Shielding his eyes, Seb rose and walked to the railing.
The watcher raised his chin as if this distant vigilance had become confrontation.
The effects of another mute communication with the same stranger, and in less than a week, was far worse the second time. Quicker and deeper was Seb’s absorption into that scrutiny. As if struck by a cold updraught of air, he shivered and wanted to shrink to make himself smaller and harder to see. Braced by his own dread, Seb clenched his fists upon the metal fence until his palms hurt.
The swish of the surf, a murmur of faraway traffic, and the oddly clear voice of a boy on the beach faded, until all that he could hear was water running in the distance.
That was not the sea inside his ears, either. This time he was sure about that.
Seb slipped behind the hedgerow, a cover reinforced by a pine growing at a lower level in the gardens. Relief from that distant assiduity was immediate, then cut short by the mention of his name.
Sebastian.
His thoughts slid sideways, queasily. He then feared that his head was dropping to the pavement, or that the ground was rushing towards his face. Where were his feet?
His name had been called from an inner distance and one that took form inside his imagination as a grey and misted space at the edge of his mind. He sensed the drab emptiness was entirely without borders and reached much further than he was glimpsing.
Tasting hormones of terror in a dry mouth, he emerged from behind the shrubbery. Moving his legs was too conscious a manoeuvre.
The stranglehold of the moment abruptly passed and the figure was nowhere to be seen. Not on the water, the sands, the promenade, or in the park behind the beach.
Seb gathered up his things and jammed them inside his rucksack, managing to lose his hat in the process, which slipped down the back of the bench. He was too tense to regroup his wits but restrained himself from breaking into a run. Instead, he followed the serpentine path into Round-ham Gardens, the beauty spot on the headland.
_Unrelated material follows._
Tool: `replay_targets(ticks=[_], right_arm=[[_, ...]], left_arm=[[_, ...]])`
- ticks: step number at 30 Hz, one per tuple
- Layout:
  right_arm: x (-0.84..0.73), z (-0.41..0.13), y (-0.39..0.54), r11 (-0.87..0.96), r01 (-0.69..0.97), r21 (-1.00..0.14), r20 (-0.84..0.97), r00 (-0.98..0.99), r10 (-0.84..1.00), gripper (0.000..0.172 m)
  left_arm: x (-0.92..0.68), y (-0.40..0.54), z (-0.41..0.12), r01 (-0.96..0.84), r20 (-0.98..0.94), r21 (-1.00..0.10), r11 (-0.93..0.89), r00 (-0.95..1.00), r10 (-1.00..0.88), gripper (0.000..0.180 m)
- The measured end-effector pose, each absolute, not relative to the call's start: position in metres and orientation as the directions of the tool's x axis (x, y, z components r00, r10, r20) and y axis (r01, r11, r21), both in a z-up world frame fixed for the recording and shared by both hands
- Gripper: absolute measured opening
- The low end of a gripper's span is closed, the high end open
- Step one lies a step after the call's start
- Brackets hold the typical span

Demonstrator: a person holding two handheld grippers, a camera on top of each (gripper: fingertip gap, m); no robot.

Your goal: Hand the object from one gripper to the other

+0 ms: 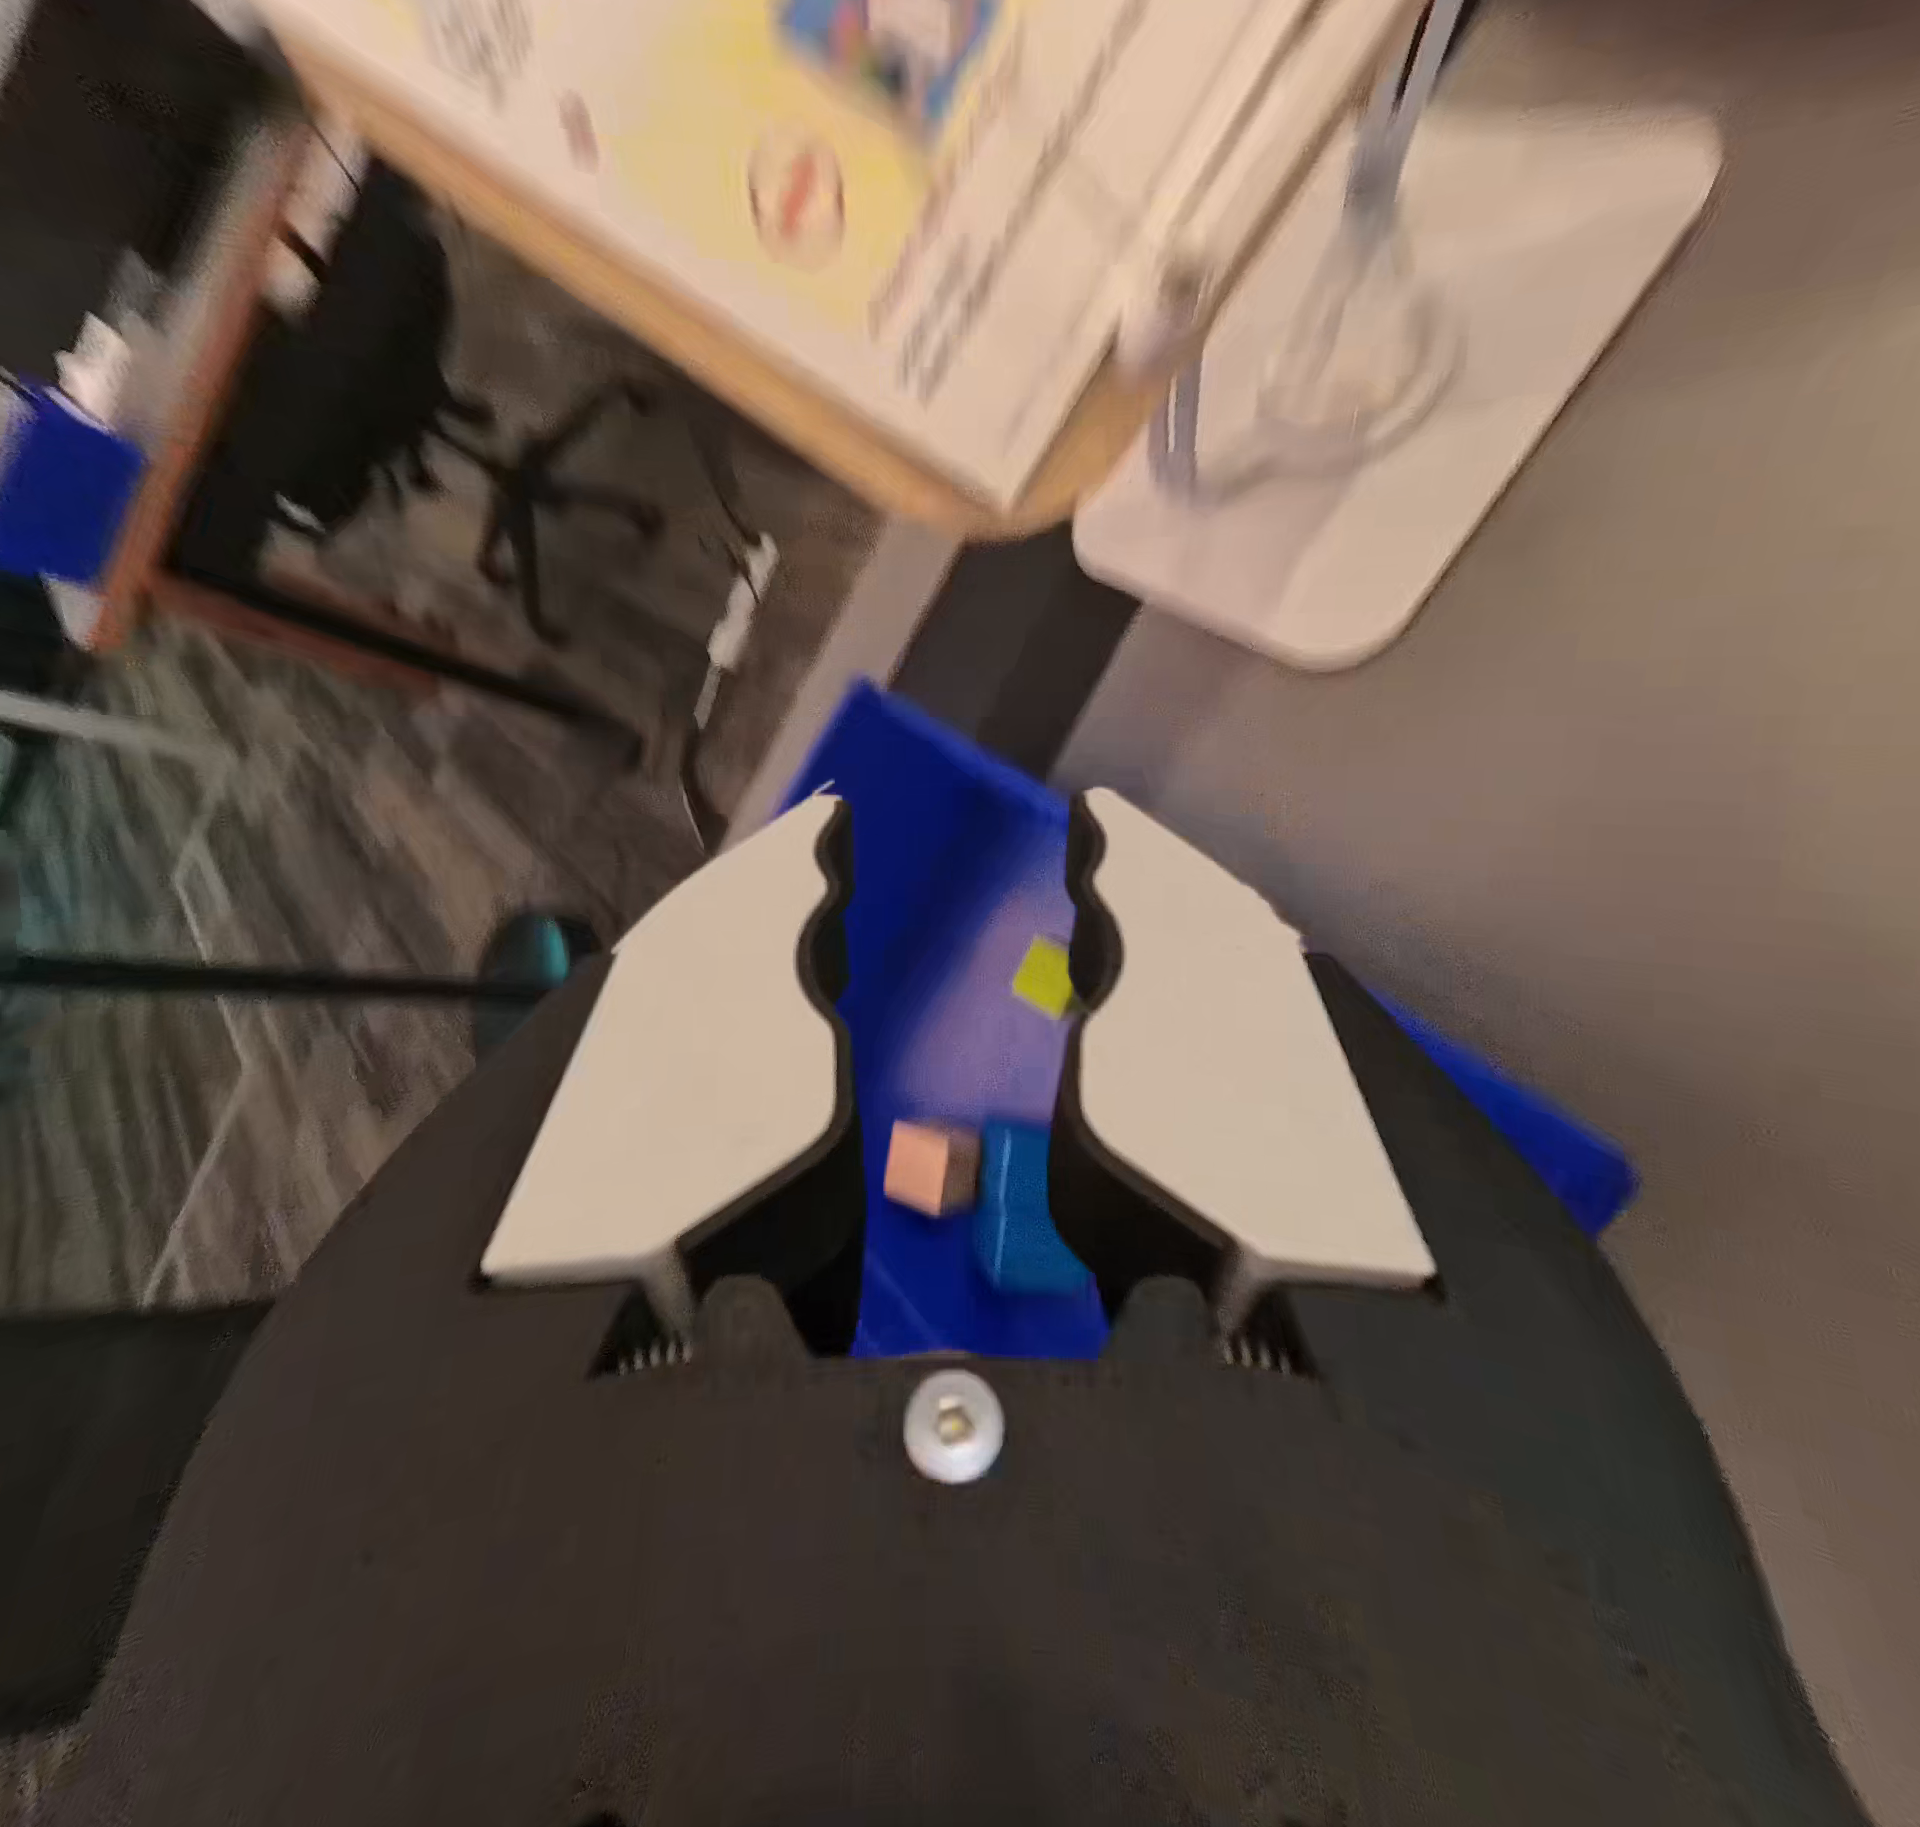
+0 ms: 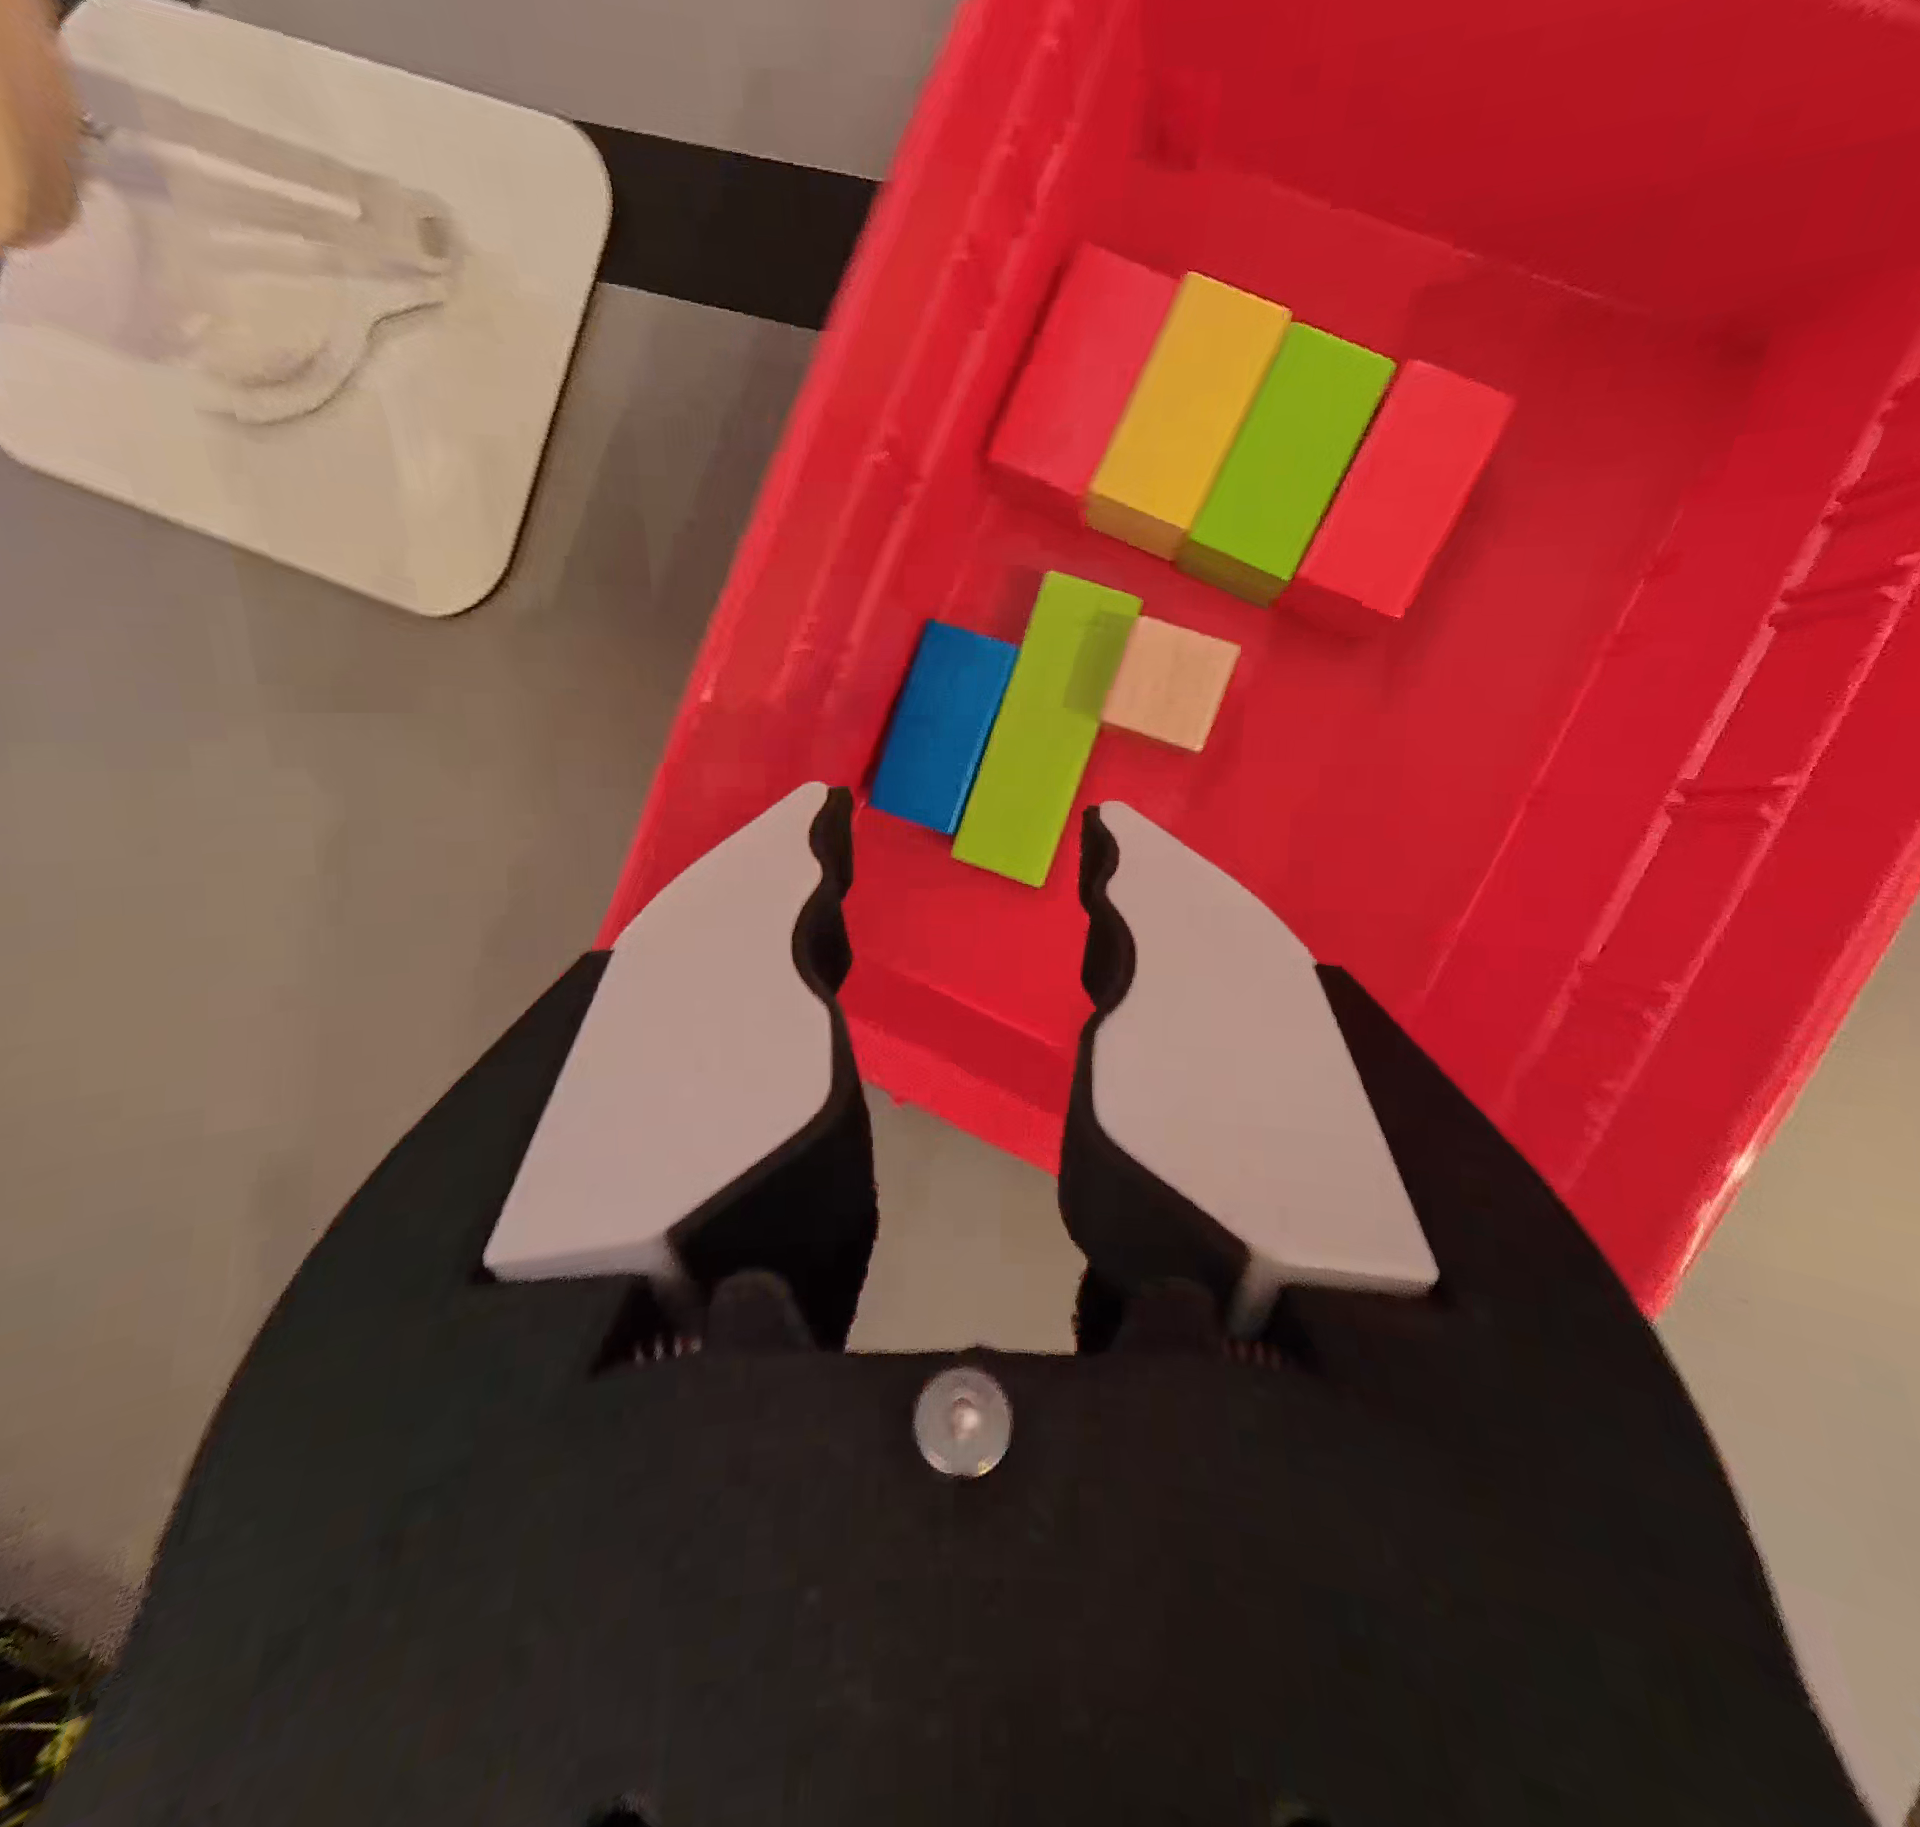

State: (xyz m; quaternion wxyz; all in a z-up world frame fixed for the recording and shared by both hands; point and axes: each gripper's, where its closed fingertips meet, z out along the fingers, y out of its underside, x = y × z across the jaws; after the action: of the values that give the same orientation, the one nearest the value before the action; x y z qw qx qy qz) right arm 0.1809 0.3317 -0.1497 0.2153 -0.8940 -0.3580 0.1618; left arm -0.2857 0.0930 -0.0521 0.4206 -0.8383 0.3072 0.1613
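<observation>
Though jaws gape, green block (image 2: 1039,738) just beyond.

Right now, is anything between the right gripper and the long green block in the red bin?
Nothing visible. The right gripper is open and empty over the near end of the red bin, and the long green block lies just ahead. A blue block and a tan cube flank its sides.

Glossy red plastic bin (image 2: 1558,842) holds smooth painted wooden blocks (image 2: 1247,427); one beige cube (image 2: 1174,681) looks bare wood.
</observation>
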Motion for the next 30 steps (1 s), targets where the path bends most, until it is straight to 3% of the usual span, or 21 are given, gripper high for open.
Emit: replay_targets(ticks=[1, 4, 10, 16, 19, 23, 27, 30], right_arm=[[0.177, -0.146, 0.324, -0.631, 0.582, -0.514, -0.127, 0.675, 0.726, 0.040], [0.158, -0.139, 0.298, -0.586, 0.601, -0.544, -0.146, 0.620, 0.771, 0.039], [0.131, -0.141, 0.257, -0.519, 0.659, -0.544, -0.134, 0.543, 0.829, 0.038], [0.113, -0.138, 0.237, -0.465, 0.688, -0.556, -0.099, 0.501, 0.860, 0.038], [0.092, -0.125, 0.224, -0.414, 0.688, -0.596, -0.094, 0.452, 0.887, 0.037], [0.025, -0.096, 0.173, -0.349, 0.607, -0.714, -0.235, 0.261, 0.936, 0.038], [-0.052, -0.066, 0.121, -0.319, 0.456, -0.831, -0.327, 0.065, 0.943, 0.042], [-0.093, -0.053, 0.106, -0.289, 0.381, -0.878, -0.299, 0.035, 0.954, 0.038]], left_arm=[[-0.301, 0.089, -0.067, -0.637, -0.495, -0.575, -0.513, 0.771, -0.401, 0.041], [-0.335, 0.087, -0.119, -0.644, -0.442, -0.435, -0.629, 0.761, -0.474, 0.044], [-0.352, 0.109, -0.212, -0.733, -0.348, -0.215, -0.645, 0.675, -0.651, 0.053], [-0.363, 0.113, -0.260, -0.725, -0.264, -0.112, -0.679, 0.681, -0.683, 0.032], [-0.366, 0.118, -0.254, -0.719, -0.312, -0.138, -0.681, 0.684, -0.660, 0.030], [-0.340, 0.120, -0.199, -0.709, -0.424, -0.329, -0.623, 0.701, -0.574, 0.030], [-0.276, 0.118, -0.115, -0.735, -0.597, -0.513, -0.443, 0.676, -0.432, 0.030], [-0.212, 0.112, -0.073, -0.809, -0.737, -0.516, -0.280, 0.586, -0.337, 0.029]])
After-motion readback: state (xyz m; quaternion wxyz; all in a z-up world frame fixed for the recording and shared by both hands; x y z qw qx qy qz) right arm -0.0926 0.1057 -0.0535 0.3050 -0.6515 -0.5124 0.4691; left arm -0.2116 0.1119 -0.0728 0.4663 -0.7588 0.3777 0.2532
And that was the first time that he didn’t linger to admire the blue expanse of the bay. Distant Torquay was ever a mosaic of white buildings, built over the hills and cliffs, an instant dreamy transport into the Mediterranean. But to hell with the view. Hurrying through a row of pines, their long trunks curved and harrowed for years by the wind, Seb made haste towards Paignton harbour.
Even if the man had been intent on engaging with him, scaling the cliff-side paths behind Seb would have been an impossible feat in the time it had taken Seb to get this far, but he still repeatedly glanced over his shoulder to make sure that he wasn’t being followed.
Hatless and harried, as he moved out of the cliff-side gardens, his mind cast about for an explanation for the irrational sensation. He feared an early onset of dementia, and the worst kind of end that he had imagined for himself. Secondary terrors skimmed over schizophrenia and other hallucination-prone disorders of the mind.
Or had he actually seen a man standing in the water? The same man twice?
He was shaken enough to consider that there was something unnatural about the figure. Perhaps the impossible had been achieved during that strange possession of his mind upon the cliffs; he was even close to believing in the presence of the supernormal. The very subject that had made his name as a writer for so many years. The paranormal had allowed him to become that rarest of writers too: one with a good living. But, regarding the numinous, though he had curiosity and fascination in abundance, he had no faith. Uncharacteristically eager to immerse himself into a crowd, he ran from Paignton harbour to a place he rarely went: the Esplanade.